■ **WHAT IS EXPECTED**
Take the lines below beginning at the line that has "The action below" and stopping after the line that has "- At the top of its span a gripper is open", and print them exactly as they are, with no other lines.

■ **DATA SECTION**

[Start of section]

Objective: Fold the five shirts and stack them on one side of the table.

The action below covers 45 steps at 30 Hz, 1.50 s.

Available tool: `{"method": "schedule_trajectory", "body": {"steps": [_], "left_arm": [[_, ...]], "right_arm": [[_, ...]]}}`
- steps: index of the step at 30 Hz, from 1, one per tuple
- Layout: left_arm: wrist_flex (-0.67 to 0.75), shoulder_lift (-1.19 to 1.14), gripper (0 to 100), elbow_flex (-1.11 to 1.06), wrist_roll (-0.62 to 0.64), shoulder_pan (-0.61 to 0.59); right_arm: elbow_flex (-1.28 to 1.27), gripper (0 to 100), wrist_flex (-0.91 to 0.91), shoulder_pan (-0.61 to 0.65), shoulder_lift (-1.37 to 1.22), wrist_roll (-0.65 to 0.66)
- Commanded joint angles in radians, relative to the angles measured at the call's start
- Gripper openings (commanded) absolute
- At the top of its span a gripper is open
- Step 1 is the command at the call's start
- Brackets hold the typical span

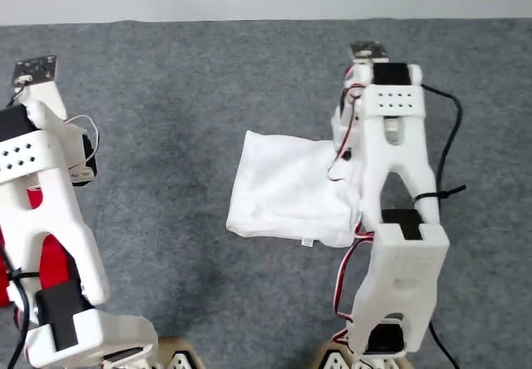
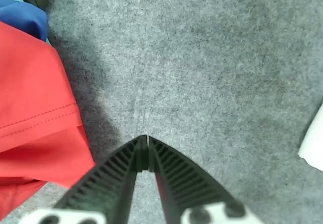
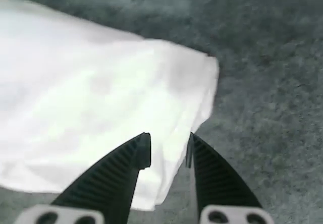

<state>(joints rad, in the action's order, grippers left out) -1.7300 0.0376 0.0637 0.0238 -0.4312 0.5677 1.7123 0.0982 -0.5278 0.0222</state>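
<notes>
One grey felt table [image 1: 174, 86], bearing every item listed below.

Two white arms. The right arm [image 1: 399, 219] reaches over the right edge of the white shirt. The left arm [image 1: 50, 211] stands at the table's left side, above the coloured shirts.

One white shirt [image 1: 287, 190], mid-table toward the right arm. It lies as a rough rectangle, apparently folded at least once, with uneven edges. Step in hand, as judged: finishing this shirt's fold, or taking it up for stacking.

One red shirt [image 2: 30, 93] at the left edge, with a blue shirt [image 2: 22, 14] just beside it. This is judged the stacking side.

One right gripper [image 3: 168, 141], fingers spread a little with nothing between them, poised over the white shirt's side edge near a corner.

One left gripper [image 2: 147, 141], fingers pressed together and empty, over bare felt between the red shirt and the white one.

One small label [image 1: 307, 241] at the white shirt's near hem.

Next move, as judged: the right gripper drops and pinches all layers at the edge, so that the fold does not open when lifted.

Obstruction: the left arm hangs over the stack and may need to clear off.
</notes>
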Motion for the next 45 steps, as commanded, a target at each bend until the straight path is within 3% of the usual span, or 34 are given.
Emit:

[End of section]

■ **ANSWER TO THIS PROBLEM**
The action below covers 45 steps at 30 Hz, 1.50 s.

Available tool: `{"method": "schedule_trajectory", "body": {"steps": [_], "left_arm": [[_, ...]], "right_arm": [[_, ...]]}}`
- steps: index of the step at 30 Hz, from 1, one per tuple
- Layout: left_arm: wrist_flex (-0.67 to 0.75), shoulder_lift (-1.19 to 1.14), gripper (0 to 100), elbow_flex (-1.11 to 1.06), wrist_roll (-0.62 to 0.64), shoulder_pan (-0.61 to 0.59); right_arm: elbow_flex (-1.28 to 1.27), gripper (0 to 100), wrist_flex (-0.91 to 0.91), shoulder_pan (-0.61 to 0.65), shoulder_lift (-1.37 to 1.22), wrist_roll (-0.65 to 0.66)
- Commanded joint angles in radians, relative to the angles measured at the call's start
- Gripper openings (commanded) absolute
- At the top of its span a gripper is open

The exercise has been carried out in full.